DisclosureLast month, the Ninth Circuit Court of Appeals issued an important ruling for whistleblower lawsuits, reversing 23-years of bad law pertaining to what a relator must prove to overcome the Public Disclosure Bar.

The Public Disclosure Bar seeks to prevent lawsuits by “opportunistic plaintiffs who have no significant information to contribute of their own.” Graham County Soil & Water Conservation Dist. v. U.S. ex rel. Wilson, 559 U.S. 280, 294 (2010).  Generally speaking, there are two requirements to qualify as an “original source” and overcome the bar when the alleged fraud has already been aired publicly:

  1. the relator must have direct and independent knowledge of the information on which the allegations are based; and
  2. the relator must have voluntarily provided that information to the government before filing the lawsuit.
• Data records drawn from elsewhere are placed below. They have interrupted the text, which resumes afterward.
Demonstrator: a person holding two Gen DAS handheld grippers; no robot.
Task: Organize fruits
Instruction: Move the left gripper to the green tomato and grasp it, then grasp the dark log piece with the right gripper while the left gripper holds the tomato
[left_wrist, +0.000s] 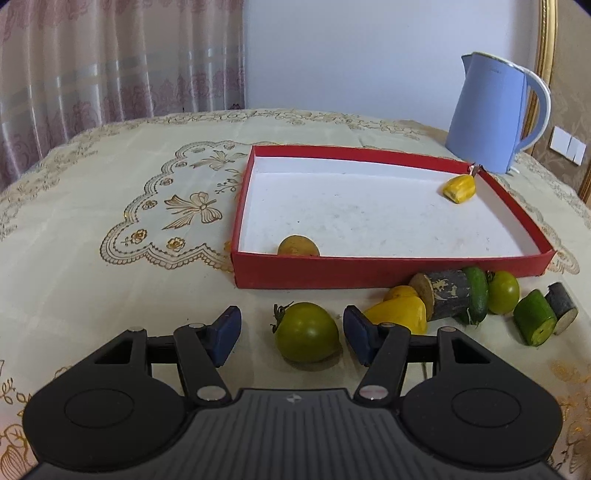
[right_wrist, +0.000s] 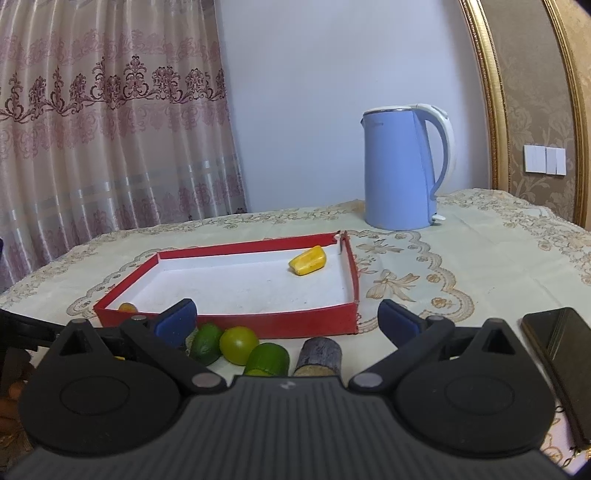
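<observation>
In the left wrist view a green tomato (left_wrist: 306, 332) lies on the tablecloth between the blue pads of my left gripper (left_wrist: 291, 330). The gripper is open, with a clear gap on the tomato's left side. The red tray (left_wrist: 391, 271) holds a yellow piece (left_wrist: 460, 188) at its far right corner and a brownish round piece (left_wrist: 298, 246) by its front wall. In front of the tray lie yellow pieces (left_wrist: 400, 310), a dark log piece (left_wrist: 445, 293), a second green tomato (left_wrist: 502, 291) and a green cut piece (left_wrist: 535, 321). My right gripper (right_wrist: 288, 319) stands open and holds nothing, above the green tomato (right_wrist: 238, 345) and a dark piece (right_wrist: 319, 356).
A blue kettle (right_wrist: 399, 166) stands behind the tray at the back right. A dark phone (right_wrist: 557, 350) lies on the cloth right of my right gripper. Curtains hang behind the table at the left, and a gold frame rises at the right.
</observation>
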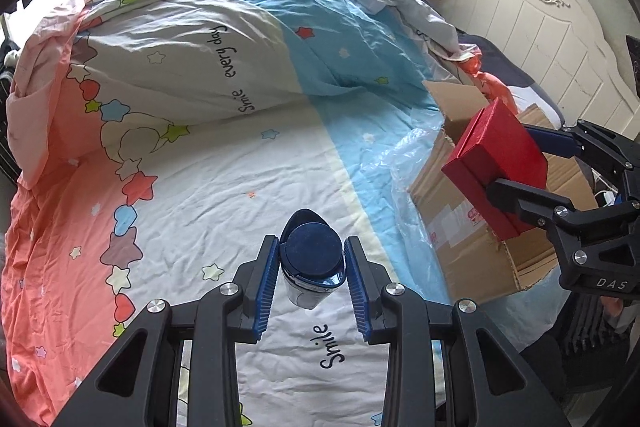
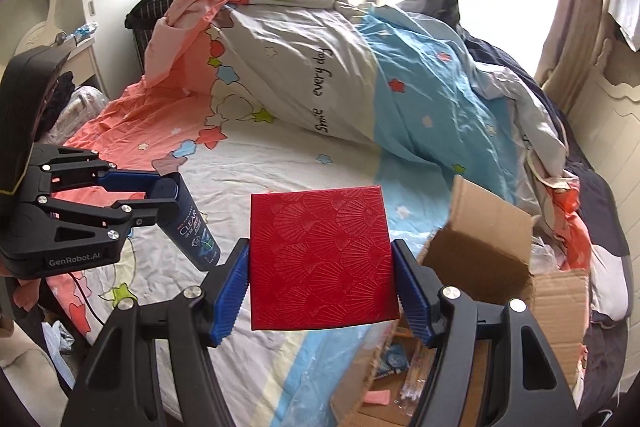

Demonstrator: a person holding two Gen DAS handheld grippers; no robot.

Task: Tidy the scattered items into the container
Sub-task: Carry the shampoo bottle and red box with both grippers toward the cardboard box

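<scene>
My left gripper (image 1: 311, 259) is shut on a dark blue shampoo bottle (image 1: 313, 263), cap end toward the camera, and holds it above the bed. The right wrist view shows the same bottle (image 2: 192, 223) tilted, gripped near its cap by the left gripper (image 2: 162, 197). My right gripper (image 2: 322, 271) is shut on a flat red box (image 2: 320, 259) with an embossed fan pattern, held above the bed beside the open cardboard box (image 2: 488, 235). The left wrist view shows the red box (image 1: 494, 163) over the cardboard box (image 1: 476, 227), with the right gripper (image 1: 516, 167) on it.
A bunched star-patterned duvet (image 1: 224, 67) lies across the far half of the bed. Clear plastic wrap (image 1: 404, 167) lies left of the cardboard box. Small items (image 2: 394, 363) lie inside the box. A white headboard (image 1: 540, 27) is at the right.
</scene>
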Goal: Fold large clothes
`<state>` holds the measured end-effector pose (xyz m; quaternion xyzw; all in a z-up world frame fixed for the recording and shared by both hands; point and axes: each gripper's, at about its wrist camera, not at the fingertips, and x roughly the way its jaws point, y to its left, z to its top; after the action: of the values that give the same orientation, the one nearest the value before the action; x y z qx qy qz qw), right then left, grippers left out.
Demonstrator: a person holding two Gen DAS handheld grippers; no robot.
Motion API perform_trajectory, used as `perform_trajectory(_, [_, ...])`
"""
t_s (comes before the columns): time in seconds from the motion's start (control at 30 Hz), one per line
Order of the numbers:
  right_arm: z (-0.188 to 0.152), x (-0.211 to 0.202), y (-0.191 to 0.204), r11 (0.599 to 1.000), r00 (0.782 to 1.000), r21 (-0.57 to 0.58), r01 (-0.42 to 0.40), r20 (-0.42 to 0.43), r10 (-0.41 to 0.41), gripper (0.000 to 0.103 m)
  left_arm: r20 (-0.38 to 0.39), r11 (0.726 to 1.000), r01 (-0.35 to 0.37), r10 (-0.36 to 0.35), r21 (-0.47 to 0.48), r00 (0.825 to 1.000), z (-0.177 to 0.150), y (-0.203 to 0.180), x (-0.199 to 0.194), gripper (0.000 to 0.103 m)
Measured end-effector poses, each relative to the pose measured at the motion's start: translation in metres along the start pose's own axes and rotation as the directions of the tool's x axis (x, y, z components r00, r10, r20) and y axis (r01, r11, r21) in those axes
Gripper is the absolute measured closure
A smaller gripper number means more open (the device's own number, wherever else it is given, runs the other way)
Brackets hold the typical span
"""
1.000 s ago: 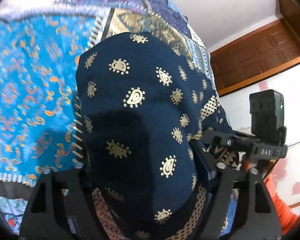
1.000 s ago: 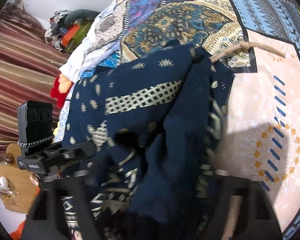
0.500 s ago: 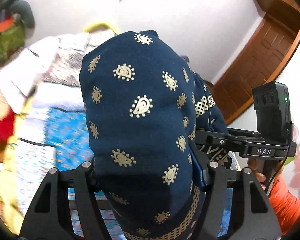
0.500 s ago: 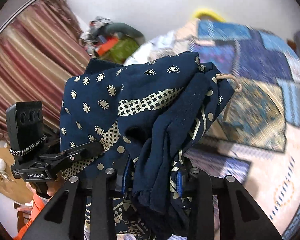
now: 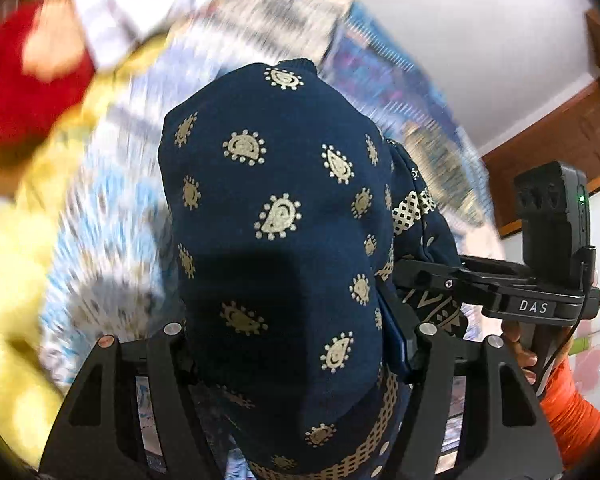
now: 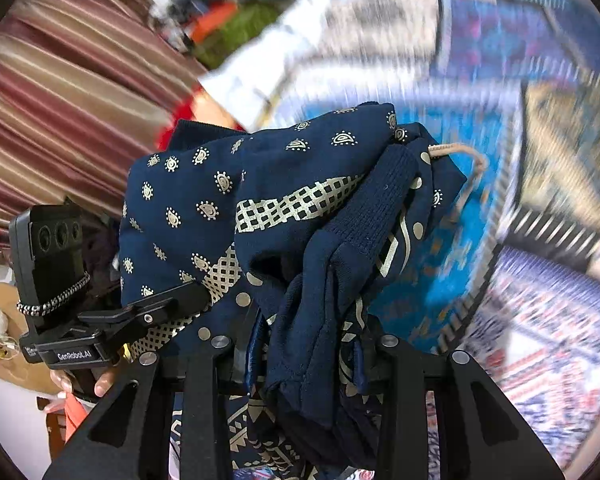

31 U.S.C. § 3730(e)(4)(B). In the 1992 case captioned Wang v. FMC Corp., the Ninth Circuit added a third requirement that the relator have “had a hand in the public disclosure.”

The Court inferred that the third requirement was necessary from the False Claims Act’s legislative history, which suggested that the “information” referenced in the phrase “original source of the information,” 31 U.S.C. § 3730(e)(4)(A), meant the information underlying the publicly disclosed allegations that triggered the public disclosure bar, rather than the information which underlay the plaintiff’s complaint.

The third prong proved to be a high barrier for relators.  Fortunately, the recent decision captioned U.S. ex rel. Hartpence v. Kinetic Concepts removed the obstacle with the Ninth Circuit acknowledging that the law “has two, and only two, requirements.”  The Ninth Circuit also found support for its reversal in the Supreme Court’s Rockwell International Corp. v. United States, which the Court found to be in “serious tension with the hand-in-the-public disclosure requirement this court adopted in Wang.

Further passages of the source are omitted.